Research Background:

The effect that bus stops have on social dynamics is one of the first things we notice when observing or using one. There is a sense of awkwardness, body language closes off, personal bubbles expand, eye contact is minimal to non-existent and the leaking beats from someone’s headphones replace the sound of conversation. To understand the social behaviours and real problem at the bus stops in Copenhagen, research was conducted in three different parts viz. shadowing, quantitative research and qualitative in-depth bus commuter interviews.

Key Observations at the bus stops in Copenhagen:

  • Commuters had sense of awkwardness
  • Body language closed off
  • People were having their own ‘Me’ time
  • Eye contact was minimal
  • People were listening to music or browsing their phones

Danish Social Behaviour observed:

  • Danes don’t like to impose themselves or their thoughts on others
  • They respect personal boundaries and also social boundaries
  • They are polite, kind, unobtrusive, efficient

In the research process, interviewees constantly described how and why waiting time at the bus stop is challenging.

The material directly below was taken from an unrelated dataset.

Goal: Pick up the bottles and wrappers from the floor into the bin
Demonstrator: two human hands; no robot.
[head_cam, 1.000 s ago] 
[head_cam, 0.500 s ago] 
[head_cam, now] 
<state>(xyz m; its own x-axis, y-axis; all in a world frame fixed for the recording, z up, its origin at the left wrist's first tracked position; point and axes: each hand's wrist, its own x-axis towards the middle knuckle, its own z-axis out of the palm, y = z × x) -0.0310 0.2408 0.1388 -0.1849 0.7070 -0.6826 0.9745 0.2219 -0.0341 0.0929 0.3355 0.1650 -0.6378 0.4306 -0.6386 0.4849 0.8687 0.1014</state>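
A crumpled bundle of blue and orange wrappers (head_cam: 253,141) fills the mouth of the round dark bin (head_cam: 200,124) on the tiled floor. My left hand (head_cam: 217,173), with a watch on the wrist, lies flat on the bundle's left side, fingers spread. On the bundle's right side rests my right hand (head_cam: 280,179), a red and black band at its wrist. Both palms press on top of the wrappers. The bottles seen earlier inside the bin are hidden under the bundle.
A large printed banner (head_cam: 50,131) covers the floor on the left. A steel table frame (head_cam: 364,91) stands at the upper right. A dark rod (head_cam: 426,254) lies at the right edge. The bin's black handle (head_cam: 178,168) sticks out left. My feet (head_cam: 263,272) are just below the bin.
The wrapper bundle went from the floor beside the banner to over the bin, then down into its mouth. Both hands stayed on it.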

Hence based on the research insights, a design challenge was framed.

“How might we make commuter’s waiting time at the bus stop more meaningful by helping them express and engage in that physical space?”


Experimental Prototyping

To understand how people start paying attention, engage, get influenced, reflect on their behavior, how designing particular situations can affect on how people react; a few simple paper and screen prototypes experiments at the bus stop were conducted . All these experiments provided learnings about why and how people interact in public space.

Experiment 1

In this experiment, simple A3 size prints were displayed in situ, asking simple questions such as “Did you smile today?”. The idea was to observe how simple visuals and content provokes reactions (if any) among people waiting at the bus stop.


1. Size of the poster plays important role in grabbing the attention

2. People don’t necessarily react to the passive information display.

3. Few people starred at the posters and smiled back few seconds later.

4. When people approached and started staring at the poster, others around also started staring at the poster.

Experiment 2

This experiment consisted of a signal stand with iPad frame mounted on top. In Copenhagen, cyclists rushing through bike lanes is a major problem for commuters when buses arrive as commuters have to cross the bike lane to get from the footpath to the bus and vice versa. To help solve this problem, the small animated signal at the bus stop. The animation on the iPad was created and controlled via keynote. Every time bus arrives, the animation turns red, indicating the cyclist to stop or be mindful of their actions. The idea was to see how a passive screen display can grab the attention of the cyclists in the bike lane.


1. Location of the signal stand mattered (to grab the attention of cyclists).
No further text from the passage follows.